I propose that after the initial text for how the skid steer loader came to be, major timeline events (company entries into the market, new technologies, etc.) be listed with their dates, instead of having detailed histories for particular product lines. For example:
Melroe had the 1st hydrostatic drive in 1970
Melroe introduced the "Bob-Tach" quick attachment system, which became the industry standard, in 1970
New Holland entered the market in 1972 with the first vertical path liftarm
Case introduced its first hydrostatic models in 1975
Melroe sold its last clutch drive products in 1982
ASV introduced the first rubber-tracked skid steer loader in 1987
Caterpillar entered a partnership with ASV in 1999 and began selling ASV-tracked "multi terrain loaders" in 2001
etc... (Dates and information may not be correct and my format might not be the best, but you get the idea)
Ptschett (talk) 02:24, 6 December 2007 (UTC)
other compact equipment
- I took the liberty of deleting this section, as it is unrelated to this material, you wouldn't include a section on cars in the truck article because they both use four wheels and are use to transport things, and this is a similar situation. Moskevap (talk) 03:13, 3 December 2008 (UTC)
Requested move (2)
Is there an article on Bobcats? 18.104.22.168 (talk) 06:17, 23 December 2011 (UTC)

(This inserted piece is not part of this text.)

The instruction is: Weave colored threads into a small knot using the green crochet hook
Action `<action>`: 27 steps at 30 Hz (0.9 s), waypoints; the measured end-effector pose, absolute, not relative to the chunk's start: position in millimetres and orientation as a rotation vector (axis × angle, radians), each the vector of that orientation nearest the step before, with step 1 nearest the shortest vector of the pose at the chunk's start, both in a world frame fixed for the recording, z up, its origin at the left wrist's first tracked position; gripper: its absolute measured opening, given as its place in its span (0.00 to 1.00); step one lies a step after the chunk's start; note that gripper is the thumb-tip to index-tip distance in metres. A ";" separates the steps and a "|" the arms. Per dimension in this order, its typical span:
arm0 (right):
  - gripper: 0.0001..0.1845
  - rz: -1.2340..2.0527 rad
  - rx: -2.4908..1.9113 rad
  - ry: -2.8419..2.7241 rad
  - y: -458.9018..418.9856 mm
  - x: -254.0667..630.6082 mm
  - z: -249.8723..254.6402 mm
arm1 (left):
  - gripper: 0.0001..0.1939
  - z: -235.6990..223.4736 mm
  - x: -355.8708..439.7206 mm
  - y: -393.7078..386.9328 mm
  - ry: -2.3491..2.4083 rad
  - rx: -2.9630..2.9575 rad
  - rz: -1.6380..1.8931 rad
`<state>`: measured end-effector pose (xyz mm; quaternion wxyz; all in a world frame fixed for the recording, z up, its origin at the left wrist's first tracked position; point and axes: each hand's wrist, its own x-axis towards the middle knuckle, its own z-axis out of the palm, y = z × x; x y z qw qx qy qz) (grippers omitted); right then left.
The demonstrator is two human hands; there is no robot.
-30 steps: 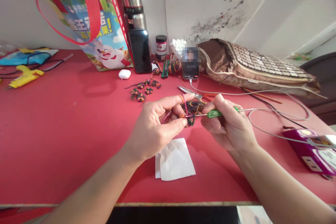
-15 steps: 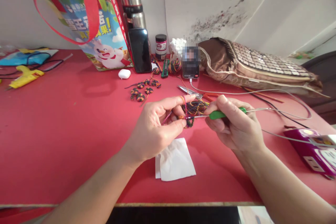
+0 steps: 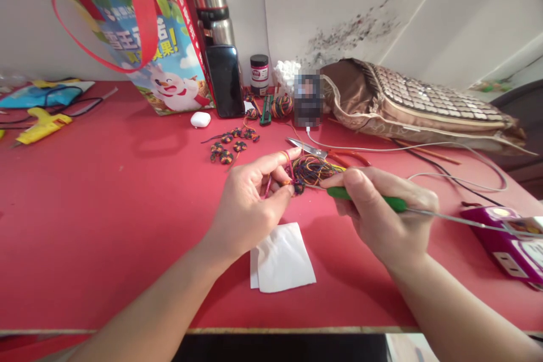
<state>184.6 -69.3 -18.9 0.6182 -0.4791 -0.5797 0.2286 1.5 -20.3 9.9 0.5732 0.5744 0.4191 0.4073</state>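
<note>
My left hand [image 3: 257, 198] pinches a small dark crochet piece [image 3: 299, 187] between thumb and fingers, and a pink-orange strand of yarn [image 3: 289, 161] runs over its raised index finger. In my right hand [image 3: 382, 209] is a crochet hook [image 3: 339, 193] with a green handle, held like a pen. The hook's thin metal shaft points left and meets the crochet piece; its tip is hidden there. Just behind the fingers lies a loose tangle of multicoloured yarn [image 3: 316, 168]. Several small crocheted flowers [image 3: 227, 156] lie farther back on the left.
On the red table [image 3: 106, 226] are scissors [image 3: 311, 149], a folded white tissue [image 3: 284, 263], an earbud case [image 3: 201, 119] and a yellow glue gun [image 3: 42, 126]. A phone [image 3: 226, 82], shopping bag [image 3: 169, 79] and sequined bag [image 3: 432, 102] stand behind. A purple power strip [image 3: 504, 243] is at right.
My right hand has tilted the hook, its handle end now lower and farther right. My left hand and the crochet piece have shifted slightly left and up.
</note>
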 end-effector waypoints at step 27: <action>0.17 -0.567 -0.971 -1.996 -58.1 171.9 -39.9 | 0.28 7.5 7.0 -20.7 0.837 0.925 1.065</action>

History section needs accurate images
This article needs some proper historical images. Here is what is needed, but we need free images of these uploaded to the Commons, to put into the article:
- Google image search: Bobcat M200 - early form, two wheel with caster
- Google image search: Bobcat M400 - evolved form, skid steer as we know it.
Note the awesome minimalism of driver protection, either a tiny grille by the arms, or none at all.
The people that invented the skid steer have their own online museum and physical. Perhaps they'd be willing to contribute an image or two?